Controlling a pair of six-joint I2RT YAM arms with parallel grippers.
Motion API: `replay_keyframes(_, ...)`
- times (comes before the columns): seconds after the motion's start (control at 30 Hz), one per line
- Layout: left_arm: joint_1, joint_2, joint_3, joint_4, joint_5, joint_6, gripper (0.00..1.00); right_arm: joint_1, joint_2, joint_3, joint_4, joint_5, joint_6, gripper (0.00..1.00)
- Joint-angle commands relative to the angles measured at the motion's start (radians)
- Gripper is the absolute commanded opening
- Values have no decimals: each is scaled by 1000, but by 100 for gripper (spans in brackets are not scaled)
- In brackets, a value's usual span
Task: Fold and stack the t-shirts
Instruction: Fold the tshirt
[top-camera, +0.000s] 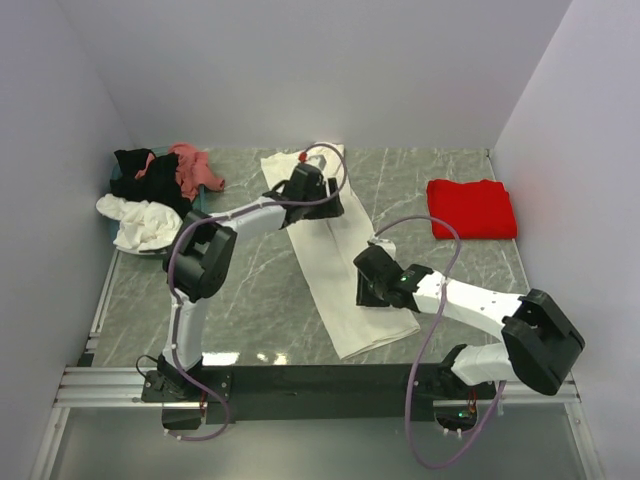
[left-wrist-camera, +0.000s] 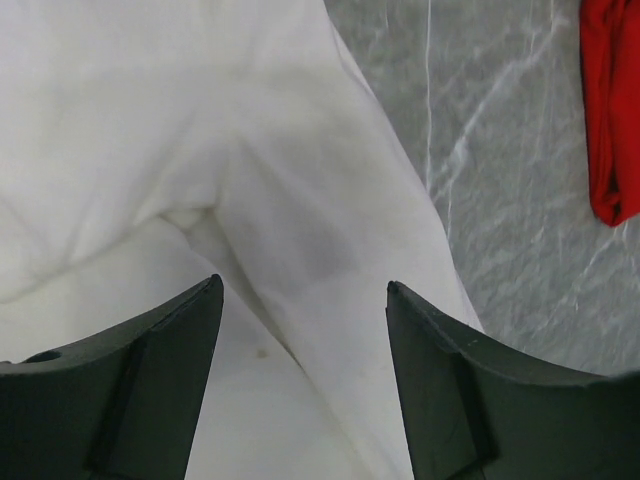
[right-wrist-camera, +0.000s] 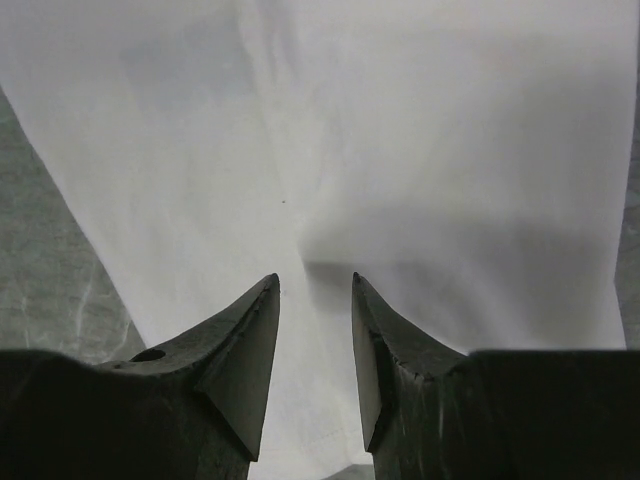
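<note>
Right gripper (right-wrist-camera: 313, 278) narrow, left gripper (left-wrist-camera: 303, 284) wide, over cream shirt (top-camera: 320, 268); top view alone shows clothes pile (top-camera: 152, 198).

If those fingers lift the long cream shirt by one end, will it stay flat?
Probably flops: the cream t-shirt lies limp, with soft creases. Likely light, since the cloth looks thin. Pushed, it would probably bunch, like the ridge near the left fingers.

Soft, even light falls from above. The cream t-shirt (top-camera: 330, 270) looks nearly washed out in both my wrist views, its folds faint. My right gripper (right-wrist-camera: 315, 285) and left gripper (left-wrist-camera: 305, 290) each throw a blurred grey shadow on it. The table (top-camera: 215, 357) shows pale glare nearer than the shirt's near end.
</note>
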Motion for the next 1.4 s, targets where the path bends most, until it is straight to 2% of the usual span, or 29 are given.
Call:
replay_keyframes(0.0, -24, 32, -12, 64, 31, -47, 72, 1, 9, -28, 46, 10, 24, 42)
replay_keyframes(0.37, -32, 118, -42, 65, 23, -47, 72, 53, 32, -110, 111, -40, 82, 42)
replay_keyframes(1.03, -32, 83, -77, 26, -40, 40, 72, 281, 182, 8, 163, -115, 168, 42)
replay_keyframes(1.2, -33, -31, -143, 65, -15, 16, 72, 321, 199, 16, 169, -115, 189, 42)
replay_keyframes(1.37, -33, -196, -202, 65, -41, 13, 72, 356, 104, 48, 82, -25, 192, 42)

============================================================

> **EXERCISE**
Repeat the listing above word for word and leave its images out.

> **RESPONSE TO THIS TASK**
Controlling a pair of six-joint I2RT YAM arms with parallel grippers.
Motion API: `replay_keyframes(_, ...)`
- times (comes before the columns): seconds after the motion's start (control at 30 Hz), one per line
- Layout: left_arm: joint_1, joint_2, joint_3, joint_4, joint_5, joint_6, gripper (0.00..1.00); right_arm: joint_1, joint_2, joint_3, joint_4, joint_5, joint_6, gripper (0.00..1.00)
- Joint-angle commands relative to the angles measured at the motion's start (radians)
- Gripper is the absolute commanded opening
- Values have no decimals: each is scaled by 1000, but by 100 for gripper (spans in brackets are not scaled)
- In brackets, a value's usual span
Task: Fold and stack the t-shirts
Instruction: Fold the tshirt
[top-camera, +0.000s] 
[left-wrist-camera, +0.000s] 
[right-wrist-camera, +0.000s] 
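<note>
Right gripper (right-wrist-camera: 313, 278) narrow, left gripper (left-wrist-camera: 303, 284) wide, over cream shirt (top-camera: 320, 268); top view alone shows clothes pile (top-camera: 152, 198).

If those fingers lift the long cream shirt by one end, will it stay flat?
Probably flops: the cream t-shirt lies limp, with soft creases. Likely light, since the cloth looks thin. Pushed, it would probably bunch, like the ridge near the left fingers.

Soft, even light falls from above. The cream t-shirt (top-camera: 330, 270) looks nearly washed out in both my wrist views, its folds faint. My right gripper (right-wrist-camera: 315, 285) and left gripper (left-wrist-camera: 305, 290) each throw a blurred grey shadow on it. The table (top-camera: 215, 357) shows pale glare nearer than the shirt's near end.
</note>
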Motion for the next 1.4 s, targets where the path bends most, until it is straight to 2% of the usual span, or 29 are given.
Call:
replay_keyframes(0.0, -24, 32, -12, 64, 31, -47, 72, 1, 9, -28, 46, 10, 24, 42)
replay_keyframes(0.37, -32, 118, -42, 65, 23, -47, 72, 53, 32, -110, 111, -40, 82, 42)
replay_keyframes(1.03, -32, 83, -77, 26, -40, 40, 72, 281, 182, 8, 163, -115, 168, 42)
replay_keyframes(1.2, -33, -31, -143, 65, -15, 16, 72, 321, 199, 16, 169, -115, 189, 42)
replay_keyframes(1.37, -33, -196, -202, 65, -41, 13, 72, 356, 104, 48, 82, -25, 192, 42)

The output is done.